▶ [Your assignment]: Extract, without alteration, each line from the start of the listing to the line bearing "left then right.".

▶ [Data to use]:
= Beginning of Section =

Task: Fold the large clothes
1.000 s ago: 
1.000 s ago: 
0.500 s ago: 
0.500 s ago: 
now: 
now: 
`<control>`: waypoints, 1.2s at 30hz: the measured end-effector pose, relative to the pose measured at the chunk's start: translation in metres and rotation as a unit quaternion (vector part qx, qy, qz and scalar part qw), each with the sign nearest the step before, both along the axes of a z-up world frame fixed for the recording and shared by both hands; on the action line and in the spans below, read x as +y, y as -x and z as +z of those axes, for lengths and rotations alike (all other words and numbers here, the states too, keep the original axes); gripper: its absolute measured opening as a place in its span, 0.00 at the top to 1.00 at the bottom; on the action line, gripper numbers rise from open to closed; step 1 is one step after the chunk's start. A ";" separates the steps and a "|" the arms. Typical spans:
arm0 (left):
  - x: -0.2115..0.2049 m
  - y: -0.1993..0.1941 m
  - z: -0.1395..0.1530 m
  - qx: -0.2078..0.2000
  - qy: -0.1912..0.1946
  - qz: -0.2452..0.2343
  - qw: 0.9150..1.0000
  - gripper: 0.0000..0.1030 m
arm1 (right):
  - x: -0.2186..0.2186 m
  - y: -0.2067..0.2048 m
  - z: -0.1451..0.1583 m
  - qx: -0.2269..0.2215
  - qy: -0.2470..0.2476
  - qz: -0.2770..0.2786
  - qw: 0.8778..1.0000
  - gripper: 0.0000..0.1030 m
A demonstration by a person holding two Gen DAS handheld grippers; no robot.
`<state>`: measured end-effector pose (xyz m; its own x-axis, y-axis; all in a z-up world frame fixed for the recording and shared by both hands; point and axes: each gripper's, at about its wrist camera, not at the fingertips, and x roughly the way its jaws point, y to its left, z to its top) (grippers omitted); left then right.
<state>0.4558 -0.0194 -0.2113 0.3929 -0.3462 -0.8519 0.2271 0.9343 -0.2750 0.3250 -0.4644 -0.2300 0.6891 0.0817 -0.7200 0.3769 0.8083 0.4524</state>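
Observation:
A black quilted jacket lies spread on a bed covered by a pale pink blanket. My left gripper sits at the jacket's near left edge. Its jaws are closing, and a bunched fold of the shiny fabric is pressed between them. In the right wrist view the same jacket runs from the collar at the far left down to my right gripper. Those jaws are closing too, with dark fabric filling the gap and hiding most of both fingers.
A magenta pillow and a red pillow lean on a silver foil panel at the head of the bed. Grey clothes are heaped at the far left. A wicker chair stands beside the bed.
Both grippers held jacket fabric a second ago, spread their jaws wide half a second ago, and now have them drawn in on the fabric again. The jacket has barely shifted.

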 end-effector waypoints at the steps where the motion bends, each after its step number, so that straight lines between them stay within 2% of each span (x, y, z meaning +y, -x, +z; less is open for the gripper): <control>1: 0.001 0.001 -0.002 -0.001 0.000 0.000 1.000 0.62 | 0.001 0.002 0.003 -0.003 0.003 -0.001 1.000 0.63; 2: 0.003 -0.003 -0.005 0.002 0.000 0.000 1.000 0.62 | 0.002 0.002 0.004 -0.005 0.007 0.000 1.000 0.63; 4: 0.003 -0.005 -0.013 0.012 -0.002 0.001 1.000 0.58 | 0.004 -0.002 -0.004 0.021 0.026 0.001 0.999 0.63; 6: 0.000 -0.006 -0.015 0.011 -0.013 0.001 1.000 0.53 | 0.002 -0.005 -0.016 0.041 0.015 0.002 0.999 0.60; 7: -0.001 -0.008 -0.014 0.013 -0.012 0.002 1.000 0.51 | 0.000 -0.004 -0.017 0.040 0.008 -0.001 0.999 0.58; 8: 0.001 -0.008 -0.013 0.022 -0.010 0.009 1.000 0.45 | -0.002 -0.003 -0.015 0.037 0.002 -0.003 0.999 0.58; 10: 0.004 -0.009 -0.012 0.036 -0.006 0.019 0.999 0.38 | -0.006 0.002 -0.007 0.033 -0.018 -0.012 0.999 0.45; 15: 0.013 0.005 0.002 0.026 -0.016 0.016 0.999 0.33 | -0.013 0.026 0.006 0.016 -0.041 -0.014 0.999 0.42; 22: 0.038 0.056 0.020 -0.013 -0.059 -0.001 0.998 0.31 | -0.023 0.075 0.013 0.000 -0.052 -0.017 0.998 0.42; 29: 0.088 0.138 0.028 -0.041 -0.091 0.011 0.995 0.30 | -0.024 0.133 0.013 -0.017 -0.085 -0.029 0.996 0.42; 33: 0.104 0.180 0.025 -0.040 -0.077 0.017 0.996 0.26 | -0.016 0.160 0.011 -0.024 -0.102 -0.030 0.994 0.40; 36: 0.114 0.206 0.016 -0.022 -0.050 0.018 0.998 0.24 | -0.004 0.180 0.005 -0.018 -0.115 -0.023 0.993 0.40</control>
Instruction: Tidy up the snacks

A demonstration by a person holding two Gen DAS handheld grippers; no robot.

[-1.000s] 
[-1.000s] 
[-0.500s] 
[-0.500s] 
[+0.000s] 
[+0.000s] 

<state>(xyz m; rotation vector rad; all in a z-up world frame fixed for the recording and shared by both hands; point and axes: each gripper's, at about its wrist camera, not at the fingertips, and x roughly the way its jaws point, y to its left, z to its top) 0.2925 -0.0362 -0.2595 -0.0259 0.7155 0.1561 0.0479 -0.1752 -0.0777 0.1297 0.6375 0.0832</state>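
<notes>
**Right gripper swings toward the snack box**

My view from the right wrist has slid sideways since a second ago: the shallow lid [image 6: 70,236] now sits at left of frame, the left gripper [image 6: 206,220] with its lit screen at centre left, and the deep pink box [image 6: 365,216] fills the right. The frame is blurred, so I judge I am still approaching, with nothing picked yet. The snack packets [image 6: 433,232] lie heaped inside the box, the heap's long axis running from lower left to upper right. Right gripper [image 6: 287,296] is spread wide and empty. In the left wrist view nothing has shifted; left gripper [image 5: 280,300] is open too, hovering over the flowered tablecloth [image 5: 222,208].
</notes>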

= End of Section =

▶ [Result below]:
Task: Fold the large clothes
1.000 s ago: 
1.000 s ago: 
0.500 s ago: 
0.500 s ago: 
now: 
now: 
`<control>`: waypoints, 1.2s at 30hz: the measured end-effector pose, relative to the pose measured at the chunk's start: translation in metres and rotation as a unit quaternion (vector part qx, qy, qz and scalar part qw), each with the sign nearest the step before, both along the axes of a z-up world frame fixed for the recording and shared by both hands; on the action line and in the spans below, read x as +y, y as -x and z as +z of those axes, for lengths and rotations alike (all other words and numbers here, the states too, keep the original axes); gripper: its absolute measured opening as a place in its span, 0.00 at the top to 1.00 at the bottom; on the action line, gripper numbers rise from open to closed; step 1 is one step after the chunk's start. A ";" separates the steps and a "|" the arms. Typical spans:
arm0 (left):
  - x: -0.2115..0.2049 m
  - y: -0.1993..0.1941 m
  - z: -0.1395..0.1530 m
  - qx: -0.2078..0.2000
  - qy: -0.1912..0.1946
  - qz: -0.2452..0.2343
  - qw: 0.9150..1.0000
  - gripper: 0.0000..0.1030 m
arm1 (right):
  - x: -0.2186..0.2186 m
  - y: -0.2067..0.2048 m
  - z: -0.1451..0.1583 m
  - qx: -0.2269..0.2215
  - qy: -0.2470..0.2476
  - qz: -0.2770..0.2786
  - qw: 0.8778..1.0000
  - gripper: 0.0000..0.1030 m
A demonstration by a person holding two Gen DAS handheld grippers; no robot.
`<state>`: measured end-effector pose (xyz m; its own x-axis, y-axis; all in a z-up world frame fixed for the recording and shared by both hands; point and axes: each gripper's, at about its wrist camera, not at the fingertips, and x roughly the way its jaws point, y to its left, z to its top) (grippers omitted); left then right.

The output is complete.